How has FAIS specifically affected the private health care funding industry?

One different emergency for the private health care industry, versus other financial sectors, is the regulatory framework.  The Act makes specific provision for a representative from the Council for Medical Schemes to be a member of the Advisory Committee.  The Committee’s responsibilities include advising upon and shaping subordinate legislation.  Interestingly, no proviso was made for representation by another regulatory authority.  The Council was adamant that it would not forego any control it had over health care brokers, even to another regulator like the FSB.  The balance of Committee members are specialists from each sector of the financial services industry.

The Act also establishes two regulatory bodies to license and oversee FSPs: (1) the FSB as the regulatory authority of the industry and (2) the office of the Ombudsman to handle unresolved complaints of the consumer.

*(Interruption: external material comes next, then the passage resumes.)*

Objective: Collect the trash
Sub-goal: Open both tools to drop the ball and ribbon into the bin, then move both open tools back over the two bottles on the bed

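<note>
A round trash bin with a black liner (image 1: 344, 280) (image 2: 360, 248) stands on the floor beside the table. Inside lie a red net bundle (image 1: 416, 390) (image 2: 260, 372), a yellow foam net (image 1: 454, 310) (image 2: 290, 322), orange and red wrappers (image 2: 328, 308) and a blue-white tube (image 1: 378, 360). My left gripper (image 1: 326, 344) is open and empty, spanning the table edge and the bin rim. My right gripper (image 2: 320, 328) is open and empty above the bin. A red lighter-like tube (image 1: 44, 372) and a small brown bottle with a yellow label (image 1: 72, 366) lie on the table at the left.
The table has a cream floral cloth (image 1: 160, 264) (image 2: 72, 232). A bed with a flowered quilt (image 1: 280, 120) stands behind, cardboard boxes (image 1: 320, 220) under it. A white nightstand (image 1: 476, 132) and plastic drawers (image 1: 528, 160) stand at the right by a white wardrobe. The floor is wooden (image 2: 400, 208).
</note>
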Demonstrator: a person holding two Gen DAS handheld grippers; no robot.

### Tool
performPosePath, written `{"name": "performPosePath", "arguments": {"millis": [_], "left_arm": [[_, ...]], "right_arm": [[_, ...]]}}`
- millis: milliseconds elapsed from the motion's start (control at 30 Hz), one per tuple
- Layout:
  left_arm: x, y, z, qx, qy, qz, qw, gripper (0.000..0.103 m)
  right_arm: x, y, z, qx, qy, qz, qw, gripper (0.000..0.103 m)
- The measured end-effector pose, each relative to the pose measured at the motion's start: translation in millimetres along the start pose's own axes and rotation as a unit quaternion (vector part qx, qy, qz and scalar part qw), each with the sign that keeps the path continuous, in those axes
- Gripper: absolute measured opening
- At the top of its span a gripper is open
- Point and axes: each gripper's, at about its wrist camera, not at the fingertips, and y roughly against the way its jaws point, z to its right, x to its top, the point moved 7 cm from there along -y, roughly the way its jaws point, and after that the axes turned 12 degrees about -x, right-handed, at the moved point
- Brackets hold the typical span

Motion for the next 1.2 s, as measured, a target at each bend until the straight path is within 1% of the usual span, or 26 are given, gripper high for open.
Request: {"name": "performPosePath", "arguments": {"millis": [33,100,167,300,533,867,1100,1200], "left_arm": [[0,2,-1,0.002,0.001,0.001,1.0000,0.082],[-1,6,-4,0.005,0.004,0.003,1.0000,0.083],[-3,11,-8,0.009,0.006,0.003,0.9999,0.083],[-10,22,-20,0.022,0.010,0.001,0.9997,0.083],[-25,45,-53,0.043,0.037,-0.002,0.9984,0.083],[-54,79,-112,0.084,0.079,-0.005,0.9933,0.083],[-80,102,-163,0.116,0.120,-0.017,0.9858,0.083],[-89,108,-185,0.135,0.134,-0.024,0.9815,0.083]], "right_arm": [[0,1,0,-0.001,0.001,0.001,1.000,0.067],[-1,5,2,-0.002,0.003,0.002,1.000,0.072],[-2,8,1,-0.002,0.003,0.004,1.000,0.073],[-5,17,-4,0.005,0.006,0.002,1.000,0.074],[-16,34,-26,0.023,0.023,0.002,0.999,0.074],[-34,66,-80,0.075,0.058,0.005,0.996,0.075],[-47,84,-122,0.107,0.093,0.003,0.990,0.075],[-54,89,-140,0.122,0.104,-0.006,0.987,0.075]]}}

However, the Registrar of Medical Schemes will also carry out some functions of the FSB.  Examples are:

  1. The accreditation and issuing of licenses to act as a medical scheme broker;

  2. Ensuring that minimum education and experience requirements prescribed under the Medical Schemes Act are met; and

  3. Dealing with broker complaints by scheme members.

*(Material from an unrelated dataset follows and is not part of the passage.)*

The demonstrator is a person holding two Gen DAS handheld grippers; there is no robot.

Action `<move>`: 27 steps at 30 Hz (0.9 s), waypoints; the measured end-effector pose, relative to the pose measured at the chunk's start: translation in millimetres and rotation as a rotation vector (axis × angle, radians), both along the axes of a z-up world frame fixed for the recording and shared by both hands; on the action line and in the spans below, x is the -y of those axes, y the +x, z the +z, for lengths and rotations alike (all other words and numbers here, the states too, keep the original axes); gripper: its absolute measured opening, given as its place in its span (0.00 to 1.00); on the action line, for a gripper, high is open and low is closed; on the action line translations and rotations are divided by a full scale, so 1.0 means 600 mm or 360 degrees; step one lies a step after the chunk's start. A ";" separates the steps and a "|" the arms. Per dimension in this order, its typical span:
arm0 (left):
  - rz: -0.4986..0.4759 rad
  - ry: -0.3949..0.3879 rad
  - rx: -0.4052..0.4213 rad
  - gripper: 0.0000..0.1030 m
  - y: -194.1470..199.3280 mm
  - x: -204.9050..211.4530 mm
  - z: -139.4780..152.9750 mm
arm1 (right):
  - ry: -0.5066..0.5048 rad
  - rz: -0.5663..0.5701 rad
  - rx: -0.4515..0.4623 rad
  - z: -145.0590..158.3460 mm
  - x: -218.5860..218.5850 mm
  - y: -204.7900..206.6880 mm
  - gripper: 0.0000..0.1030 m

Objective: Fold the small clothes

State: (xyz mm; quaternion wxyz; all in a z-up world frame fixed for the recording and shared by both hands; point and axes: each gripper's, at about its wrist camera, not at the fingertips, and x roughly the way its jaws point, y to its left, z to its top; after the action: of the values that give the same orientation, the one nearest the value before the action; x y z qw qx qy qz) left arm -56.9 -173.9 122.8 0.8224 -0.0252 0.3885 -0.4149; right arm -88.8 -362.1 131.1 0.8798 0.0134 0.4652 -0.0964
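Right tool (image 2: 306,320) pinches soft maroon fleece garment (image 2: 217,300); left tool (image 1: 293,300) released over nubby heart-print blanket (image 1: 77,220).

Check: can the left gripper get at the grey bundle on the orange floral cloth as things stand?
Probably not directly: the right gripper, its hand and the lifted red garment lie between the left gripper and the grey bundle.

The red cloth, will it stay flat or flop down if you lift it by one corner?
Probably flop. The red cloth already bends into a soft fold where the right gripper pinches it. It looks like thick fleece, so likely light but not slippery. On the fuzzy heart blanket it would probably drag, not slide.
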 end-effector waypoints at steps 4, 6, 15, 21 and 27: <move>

The practicality of two regulators overseeing broker activity is questionable.  Firstly, regulatory costs are duplicated.  Part of the Council’s expenditure budget is covered via the levy imposed on schemes, which in turn are built into the contributions paid by members.  Secondly, the Act has allowed and budgeted for an Ombudsman’s office to focus specifically on consumer complaints brought under FAIS.  By the Registrar of Medical Schemes continuing to deal with member broker related complaints, their opportunity to effectively deploy their personnel resources is somewhat diluted.  There also seems to be no information sharing mechanism with the Ombudsman regarding how these complaint procedures and jurisdiction issues will be streamlined.  Perhaps the current protectionism stances of the Registrar’s office will change once the Ombudsman’s office is fully operational and the outcome of legally sound and consistent judgments are apparent.

Also worth bearing in mind is that the Medical Schemes Act disallows a PO during their tenure to simultaneously be registered as a broker.  In terms of FAIS, a Representative licensed for the health benefits category must also be accredited as a broker by the Council.  By implication, a PO cannot give “health care” advice.  This restriction does not extend to other FAIS categories.  So for example, provided the PO’s license is categorized accordingly, they could advise on reinsurance arrangements.

Micro-regulation of the private health care sector and capping of broker payments coupled with FSP administrative and compliance requirements will make it extremely difficult for the one-man show or small brokerages to have a viable business.  It is unlikely that they will in future concentrate solely on medial scheme products.

And the final result for consumers

The overall quality of advice and intermediary services rendered should improve and have beneficial results for recipients.  Only experienced and suitably qualified financial advisors will be entitled to render the demarcated activities.  A minimum “knowledge” standard will be established and this will encourage a shift from simply broking a deal to the more expansive consulting role, and added deterrent to advisors only wanting to dabble in the financial services industry.  Two pieces of subordinate legislation that will largely contribute to this result are the general code of conduct and fir and proper requirements.

Conclusion

As mentioned previously, this Act serves to protect the client by ensuring that the FSP has taken into account all relevant factors pertaining to the needs of the client and that the client understands the product they are purchasing.  The increased transparency also endeavors to improve the professional image of the financial services industry.  Incompetent and unethical financial advisors will no longer be able to pull the wool over the consumer’s eyes – the unscrupulous will certainly be “FAISed” out.